Developers of adhesives used to affix wearable medical devices to the skin must overcome a host of physical, demographic, and design challenges.
Although most wearables used in the healthcare space today are not classified as medical devices, the market for medical device wearable technologies is expected to grow to more than $5 billion by 2018. But in order to work, medical device wearables still have to be affixed to the body, necessitating the design and development of new adhesives. However, developing adhesives for wearable applications is no easy feat. Designers can create effective products only by knowing the skin type and age of the target patient population and by understanding the physical properties of the wearable device itself.

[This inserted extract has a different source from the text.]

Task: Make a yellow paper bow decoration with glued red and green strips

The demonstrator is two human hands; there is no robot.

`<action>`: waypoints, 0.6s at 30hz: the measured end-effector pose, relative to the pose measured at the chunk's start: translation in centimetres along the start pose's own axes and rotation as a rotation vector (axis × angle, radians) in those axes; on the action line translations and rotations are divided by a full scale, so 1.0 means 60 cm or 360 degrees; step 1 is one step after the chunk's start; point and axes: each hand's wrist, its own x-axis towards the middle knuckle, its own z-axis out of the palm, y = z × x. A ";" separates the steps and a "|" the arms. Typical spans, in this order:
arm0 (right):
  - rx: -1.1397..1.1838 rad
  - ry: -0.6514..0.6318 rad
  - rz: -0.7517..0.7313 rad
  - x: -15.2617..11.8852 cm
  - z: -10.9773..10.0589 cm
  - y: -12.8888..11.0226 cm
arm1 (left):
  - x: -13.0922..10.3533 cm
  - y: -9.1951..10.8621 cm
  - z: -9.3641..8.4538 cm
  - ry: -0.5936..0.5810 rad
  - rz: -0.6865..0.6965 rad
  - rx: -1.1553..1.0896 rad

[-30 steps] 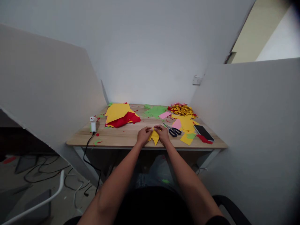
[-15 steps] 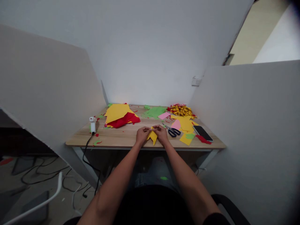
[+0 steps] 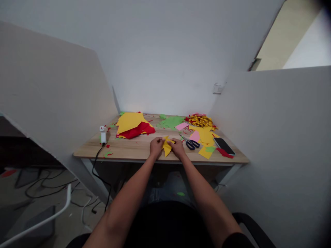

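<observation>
Yellow cutout (image 3: 167, 148) at a new angle, with sharp points

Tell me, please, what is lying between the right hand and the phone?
In the head view, from the right hand, first come dark-handled scissors, then a yellow paper piece with a green scrap on it, and a red scrap by the phone.

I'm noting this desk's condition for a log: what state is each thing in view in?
Left hand: holding yellow cutout.
Right hand: holding yellow cutout.
Yellow cutout: held in both hands, pointed.
Scissors: lying down, blade opening unclear.
Smartphone: screen up, dark.
White corded device: upright, power unclear.
Red paper: rumpled.
Green paper: ragged.
Yellow pieces: heaped.
</observation>
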 end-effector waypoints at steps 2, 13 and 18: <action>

The Devil’s in the Details
“In designing a wearable system, most companies use adhesives that are already familiar to the regulatory bodies,” comments Martha Sloboda, director, global business development at Windsor, CT–based Scapa Healthcare. “Thus, they begin with such standard materials as acrylics, silicone, or polyurethane adhesive chemistries. But then it comes down to determining whether the device will be used under the clothing or whether it will be fully exposed, whether it will be exposed to moisture, whether it is a long- or a short-wear application, whether it will be affixed to a joint or a flexible site, whether it will be attached to broken or unbroken skin.”
Adhesives are all about fixation, but fixation means adhesion to the skin as well as to the device, explains John Bobo, Scapa Healthcare’s associate director, R&D for healthcare, North America. “The construction of a suitable adhesive for wearable medical device applications isn’t always straightforward. You must make sure that all the components work together, including the skin adhesive, the substrate, and the device-hold adhesive. This means that an adhesive for these applications will have two different types of bondable surfaces.”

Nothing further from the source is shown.